The PESQ test from Spearline utilizes true voice samples as test signals using a ‘full reference’ (FR) algorithm.  This means that it compares the audio from the talker (the reference) to the signal received by the listener (the test/sample) to produce an objective score of the difference between the two.  The resulting score is considered more accurate than methods that predict audio quality based on network performance – like the MOS.

PESQ can be used to assess audio quality on all types of phone calls, such as VoIP, PSTN, toll, and toll-free numbers regardless of if they operate on mobile or fixed-line networks.

What is a Good PESQ Score For Voice Call Quality Testing?
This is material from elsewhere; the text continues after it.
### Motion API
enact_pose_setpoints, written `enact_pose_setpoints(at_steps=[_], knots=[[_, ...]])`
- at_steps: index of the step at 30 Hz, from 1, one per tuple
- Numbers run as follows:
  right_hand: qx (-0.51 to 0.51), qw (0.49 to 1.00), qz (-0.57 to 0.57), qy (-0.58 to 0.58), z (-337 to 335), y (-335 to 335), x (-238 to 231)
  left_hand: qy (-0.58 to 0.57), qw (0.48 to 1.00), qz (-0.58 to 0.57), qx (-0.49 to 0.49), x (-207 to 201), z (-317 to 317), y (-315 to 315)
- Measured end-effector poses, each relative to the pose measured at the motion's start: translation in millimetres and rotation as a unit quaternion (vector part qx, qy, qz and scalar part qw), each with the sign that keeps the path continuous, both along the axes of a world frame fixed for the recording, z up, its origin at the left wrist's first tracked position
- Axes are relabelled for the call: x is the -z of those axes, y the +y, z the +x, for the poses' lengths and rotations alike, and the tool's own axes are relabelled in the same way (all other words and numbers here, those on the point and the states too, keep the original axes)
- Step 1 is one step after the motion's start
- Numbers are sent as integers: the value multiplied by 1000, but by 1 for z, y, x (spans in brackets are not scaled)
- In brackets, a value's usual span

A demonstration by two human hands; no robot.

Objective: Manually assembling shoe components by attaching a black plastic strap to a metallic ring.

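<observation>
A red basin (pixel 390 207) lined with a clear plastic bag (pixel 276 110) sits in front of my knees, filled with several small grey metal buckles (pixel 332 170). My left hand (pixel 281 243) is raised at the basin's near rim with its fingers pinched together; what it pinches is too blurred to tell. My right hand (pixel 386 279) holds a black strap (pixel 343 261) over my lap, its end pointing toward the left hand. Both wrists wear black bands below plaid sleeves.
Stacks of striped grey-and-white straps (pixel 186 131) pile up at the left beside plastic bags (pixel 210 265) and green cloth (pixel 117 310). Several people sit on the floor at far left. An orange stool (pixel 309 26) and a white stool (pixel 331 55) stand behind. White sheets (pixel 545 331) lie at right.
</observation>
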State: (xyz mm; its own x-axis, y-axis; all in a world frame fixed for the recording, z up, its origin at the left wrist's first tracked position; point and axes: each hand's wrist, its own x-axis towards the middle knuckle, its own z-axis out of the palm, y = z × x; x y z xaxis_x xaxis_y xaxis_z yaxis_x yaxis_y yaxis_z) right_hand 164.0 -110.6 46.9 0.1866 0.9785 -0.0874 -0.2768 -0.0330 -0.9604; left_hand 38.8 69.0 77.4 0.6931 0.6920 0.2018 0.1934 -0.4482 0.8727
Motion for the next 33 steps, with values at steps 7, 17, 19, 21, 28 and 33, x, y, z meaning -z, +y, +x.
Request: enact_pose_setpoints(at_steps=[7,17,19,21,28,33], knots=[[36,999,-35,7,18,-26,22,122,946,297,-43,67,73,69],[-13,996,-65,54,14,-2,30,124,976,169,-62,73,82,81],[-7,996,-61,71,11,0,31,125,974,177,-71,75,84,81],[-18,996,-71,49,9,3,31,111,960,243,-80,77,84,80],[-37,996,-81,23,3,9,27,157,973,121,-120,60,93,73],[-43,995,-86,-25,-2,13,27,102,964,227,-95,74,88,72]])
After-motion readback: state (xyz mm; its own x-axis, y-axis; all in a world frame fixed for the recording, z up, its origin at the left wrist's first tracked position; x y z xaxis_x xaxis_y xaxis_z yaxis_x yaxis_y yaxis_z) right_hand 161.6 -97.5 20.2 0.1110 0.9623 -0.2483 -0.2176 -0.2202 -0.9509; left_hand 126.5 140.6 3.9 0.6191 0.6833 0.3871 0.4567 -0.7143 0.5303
PESQ returns a score from 0.5 to 4.5, with higher scores indicating better quality.  The quality of these scores is generally grouped into six bands as described below:

Bands for Voice Call Quality TestingScore
Complete relaxation possible; no effort required3.8-4.50
Attention is necessary; no appreciable effort is required3.4-3.79
Attention is necessary; a small amount of effort required2.8-3.29
Moderate effort required2.4-2.79
Considerable effort required2.0-2.39
No meaning is understood with any feasible effort1.0-1.99

How is POLQA measured?

The successor of PESQ – POLQA works in a similar way and is standardized under ITU-T P.863.  Similar to PESQ, POLQA provides a ‘full reference’ (FR) algorithm that compares the output of a test with an original reference signal to produce an objective measure of the difference between the two.

The main difference between PESQ and POLQA is that POLQA can handle higher bandwidth audio signals including super-wideband (HD) and full-band voice signals, as well as the most recent voice coding and VoIP/VoLTE transmission technologies. 

Effects caused by new voice services like stretching and compression of speech signals in the time domain can all be easily handled by POLQA. The quality prediction for new and old codecs is improved and allows the direct comparison of AMR and EVRC. POLQA combines an excellent psychoacoustic and cognitive model with a new time alignment algorithm that perfectly handles varying delays.  


POLQA is the easiest way to assess audio quality by using a wideband or HD voice. It tests a real audio sample, allows for end-to-end evaluation, and generates an analytical metric, similar to PESQ, but with the additional versatility of being able to be used with HD and wideband frequencies. It’s a measure Spearline beginning to introduce as we find more of our customers using wideband and HD voice, but there’s no significant advantage to using it otherwise. If you’re using a standard narrowband voice, then PESQ is still your best option.